## [INSTRUCTIONS TO FOLLOW]
Copy nothing from the entries below except the lines from the one containing "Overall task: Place" through the one containing "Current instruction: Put", and copy those exactly.

## [DATA LISTING]
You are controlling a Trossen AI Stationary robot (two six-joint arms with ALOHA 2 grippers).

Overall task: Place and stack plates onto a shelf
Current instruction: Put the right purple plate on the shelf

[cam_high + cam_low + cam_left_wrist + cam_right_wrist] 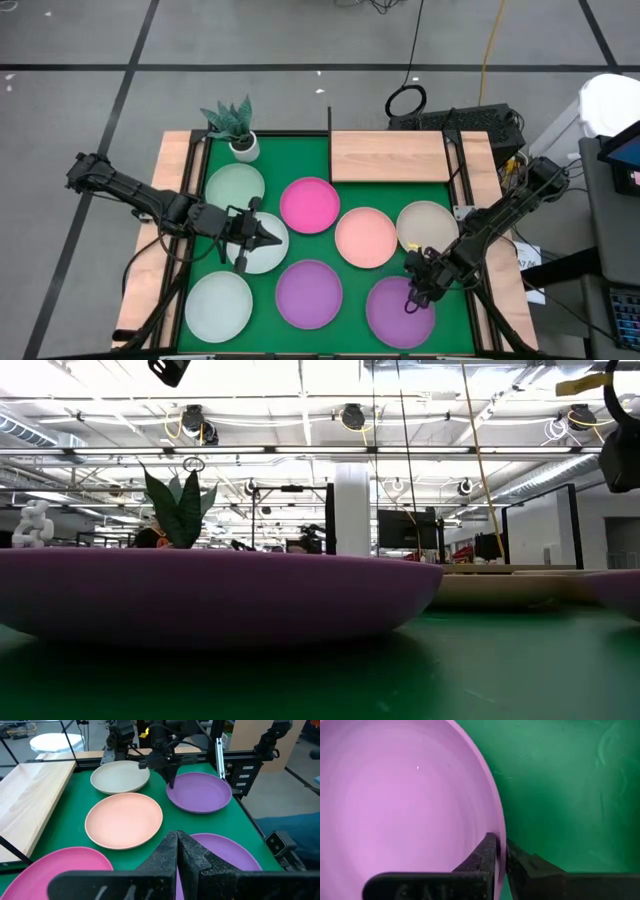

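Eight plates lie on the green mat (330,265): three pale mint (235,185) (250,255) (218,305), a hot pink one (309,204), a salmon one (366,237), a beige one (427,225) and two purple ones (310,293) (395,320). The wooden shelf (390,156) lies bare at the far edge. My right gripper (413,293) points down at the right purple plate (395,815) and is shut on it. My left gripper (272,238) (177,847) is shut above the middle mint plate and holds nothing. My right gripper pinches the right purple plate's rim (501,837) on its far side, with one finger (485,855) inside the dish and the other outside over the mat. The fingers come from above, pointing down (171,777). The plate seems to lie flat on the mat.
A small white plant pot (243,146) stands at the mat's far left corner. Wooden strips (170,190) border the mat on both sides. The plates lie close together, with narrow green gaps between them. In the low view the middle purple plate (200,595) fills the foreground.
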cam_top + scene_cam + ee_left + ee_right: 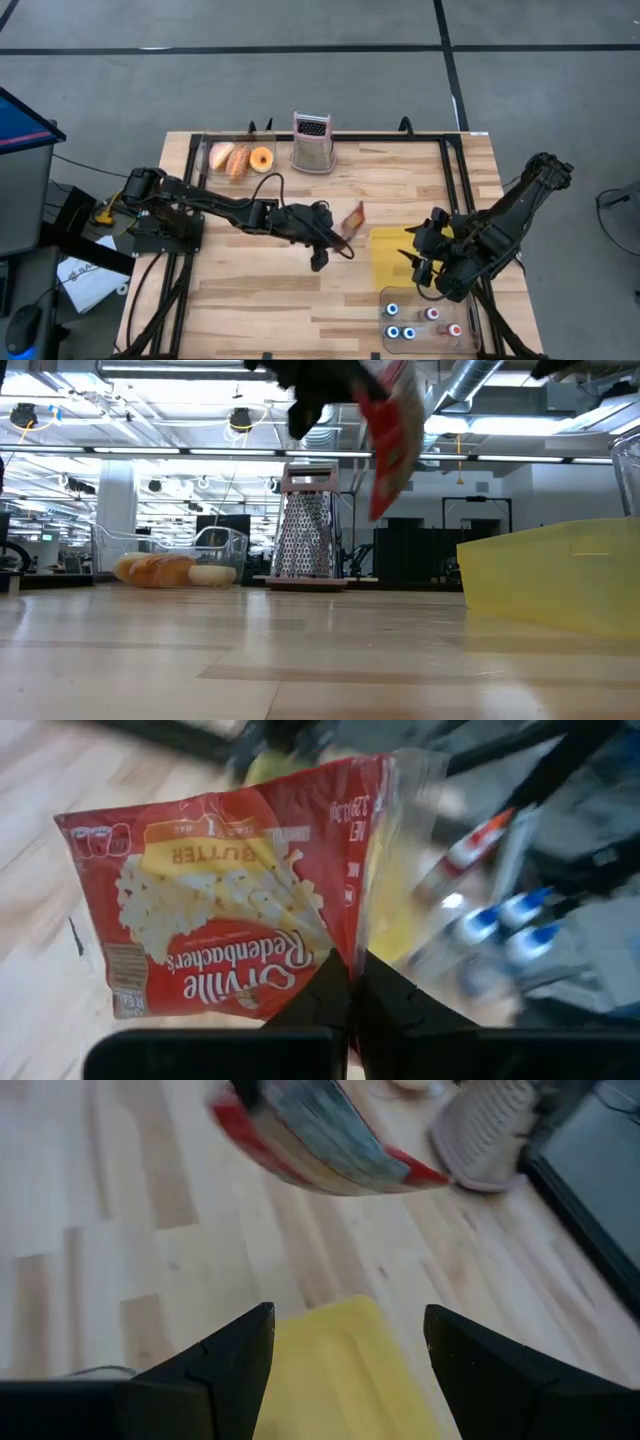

## [ANSWER FOR THE TASK]
Overall task: Place and stack plates onto a shelf
Current instruction: Put the right purple plate on the shelf

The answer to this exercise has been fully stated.